Work task>
Your response should be the complete listing, returned exactly as written.

• • • •

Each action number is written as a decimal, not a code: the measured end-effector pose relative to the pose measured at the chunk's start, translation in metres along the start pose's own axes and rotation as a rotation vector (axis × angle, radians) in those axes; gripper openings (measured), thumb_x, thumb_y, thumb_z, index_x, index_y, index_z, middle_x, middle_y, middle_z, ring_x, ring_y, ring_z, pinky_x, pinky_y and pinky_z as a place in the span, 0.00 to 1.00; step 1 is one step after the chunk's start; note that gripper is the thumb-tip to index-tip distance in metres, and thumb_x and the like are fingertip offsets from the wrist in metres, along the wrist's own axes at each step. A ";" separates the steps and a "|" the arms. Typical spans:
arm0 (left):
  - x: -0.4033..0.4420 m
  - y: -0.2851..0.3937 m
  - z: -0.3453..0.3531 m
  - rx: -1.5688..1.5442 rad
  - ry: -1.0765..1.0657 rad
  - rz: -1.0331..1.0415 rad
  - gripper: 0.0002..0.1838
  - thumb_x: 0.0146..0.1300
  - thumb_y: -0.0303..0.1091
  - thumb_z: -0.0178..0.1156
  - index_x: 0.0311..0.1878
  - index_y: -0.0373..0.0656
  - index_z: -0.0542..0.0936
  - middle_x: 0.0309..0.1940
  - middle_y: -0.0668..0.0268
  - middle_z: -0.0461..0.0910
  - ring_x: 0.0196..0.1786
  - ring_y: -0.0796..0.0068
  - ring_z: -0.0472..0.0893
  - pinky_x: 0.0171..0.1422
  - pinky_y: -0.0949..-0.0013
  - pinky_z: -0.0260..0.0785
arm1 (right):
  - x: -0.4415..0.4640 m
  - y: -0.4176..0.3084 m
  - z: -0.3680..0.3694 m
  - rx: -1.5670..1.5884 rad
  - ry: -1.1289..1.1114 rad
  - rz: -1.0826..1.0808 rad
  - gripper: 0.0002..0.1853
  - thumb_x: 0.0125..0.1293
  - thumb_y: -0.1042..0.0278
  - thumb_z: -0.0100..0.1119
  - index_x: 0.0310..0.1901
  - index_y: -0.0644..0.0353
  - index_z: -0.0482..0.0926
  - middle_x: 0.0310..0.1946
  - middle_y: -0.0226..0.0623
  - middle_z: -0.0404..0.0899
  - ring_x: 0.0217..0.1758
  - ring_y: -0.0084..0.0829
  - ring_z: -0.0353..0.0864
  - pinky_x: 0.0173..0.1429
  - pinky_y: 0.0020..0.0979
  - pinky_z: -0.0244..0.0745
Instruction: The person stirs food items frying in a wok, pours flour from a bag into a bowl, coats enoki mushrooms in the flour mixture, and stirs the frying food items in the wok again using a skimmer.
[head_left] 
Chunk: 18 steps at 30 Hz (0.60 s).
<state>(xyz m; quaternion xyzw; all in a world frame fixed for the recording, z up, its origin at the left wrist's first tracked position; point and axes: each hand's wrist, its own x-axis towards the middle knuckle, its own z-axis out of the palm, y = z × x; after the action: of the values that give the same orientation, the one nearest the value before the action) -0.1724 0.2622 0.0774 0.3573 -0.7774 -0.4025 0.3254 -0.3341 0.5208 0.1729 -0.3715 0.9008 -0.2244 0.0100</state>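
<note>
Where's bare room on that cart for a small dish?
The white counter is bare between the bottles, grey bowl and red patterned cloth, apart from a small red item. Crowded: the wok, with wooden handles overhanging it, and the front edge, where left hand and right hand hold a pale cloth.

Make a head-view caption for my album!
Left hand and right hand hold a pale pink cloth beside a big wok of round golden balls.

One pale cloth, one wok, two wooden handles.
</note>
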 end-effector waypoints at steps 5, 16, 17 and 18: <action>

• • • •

Task answer>
Each action number is written as a decimal, not a code: the measured end-effector pose relative to the pose measured at the chunk's start, translation in metres along the start pose's own axes and rotation as a rotation vector (axis × angle, radians) in those axes; gripper openings (measured), thumb_x, thumb_y, thumb_z, index_x, index_y, index_z, middle_x, middle_y, middle_z, ring_x, ring_y, ring_z, pinky_x, pinky_y and pinky_z as a place in the span, 0.00 to 1.00; step 1 is one step after the chunk's start; note that gripper is the thumb-tip to index-tip distance in metres, and thumb_x and the like are fingertip offsets from the wrist in metres, along the wrist's own axes at each step. A ";" separates the steps and a "|" the arms. Typical spans:
arm0 (left):
  - x: -0.4033..0.4420 m
  - y: -0.2851..0.3937 m
  - z: -0.3453..0.3531 m
  - rx: -1.5688..1.5442 rad
  - ry: -1.0765..1.0657 rad
  - rz: -1.0331..1.0415 rad
  - gripper: 0.0002..0.1838
  - thumb_x: 0.0146..0.1300
  - thumb_y: -0.0303..0.1091
  - thumb_z: -0.0178..0.1156
  - index_x: 0.0311..0.1878
  - index_y: -0.0373..0.0656
  - index_z: -0.0542..0.0936
  - middle_x: 0.0309..0.1940
  - middle_y: -0.0668..0.0268
  - middle_z: -0.0461..0.0910
  - ring_x: 0.0196..0.1786
  - ring_y: -0.0796..0.0068
  - ring_z: -0.0472..0.0893
  - pinky_x: 0.0171..0.1422
  - pinky_y: -0.0949..-0.0013
  - pinky_z: -0.0260..0.0785
arm1 (right):
  - x: -0.4415..0.4640 m
  - y: -0.4176..0.3084 m
  - z: -0.3680..0.3694 m
  - rx: -1.5670..1.5884 rad
  - ry: -1.1289..1.1114 rad
  - rz: -1.0826..1.0808 rad
  - gripper: 0.0002..0.1853
  - thumb_x: 0.0125..0.1293
  - thumb_y: -0.1042..0.0278
  - thumb_z: -0.0100..0.1119
  - index_x: 0.0310..0.1901
  - index_y: -0.0644..0.0353
  - index_z: -0.0482..0.0926
  - middle_x: 0.0310..0.1946
  - middle_y: -0.0226..0.0623
  - middle_z: -0.0404..0.0899
  - ring_x: 0.0217..0.1758
  - ring_y: -0.0084..0.0829
  - ring_z: -0.0353..0.0864
  - pinky_x: 0.0173..0.1429
  - pinky_y: 0.0020..0.0979
  - pinky_z: -0.0244..0.0745
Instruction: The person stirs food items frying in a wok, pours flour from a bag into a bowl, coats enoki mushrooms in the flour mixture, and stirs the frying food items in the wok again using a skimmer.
[head_left] 
Chunk: 18 steps at 30 Hz (0.60 s).
<state>(xyz m; quaternion xyzw; all in a world frame fixed for the recording, z up, its origin at the left wrist's first tracked position; point and axes: each hand's wrist, its own x-axis towards the middle knuckle, its own z-axis out of the palm, y = z × x; after the action: of the values that give the same orientation, the one nearest the value before the action) -0.1724 0.2622 0.0774 0.3573 -0.7774 -0.4025 0.3254 -0.3341 0.5208 0.1729 -0.3715 0.9008 -0.2244 0.0100</state>
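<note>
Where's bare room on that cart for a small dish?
The white counter is bare between the bottles, grey bowl and red patterned cloth, apart from a small red item. Crowded: the wok, with wooden handles overhanging it, and the front edge, where left hand and right hand hold a pale cloth.

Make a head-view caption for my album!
Left hand and right hand hold a pale pink cloth beside a big wok of round golden balls.

One pale cloth, one wok, two wooden handles.
</note>
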 end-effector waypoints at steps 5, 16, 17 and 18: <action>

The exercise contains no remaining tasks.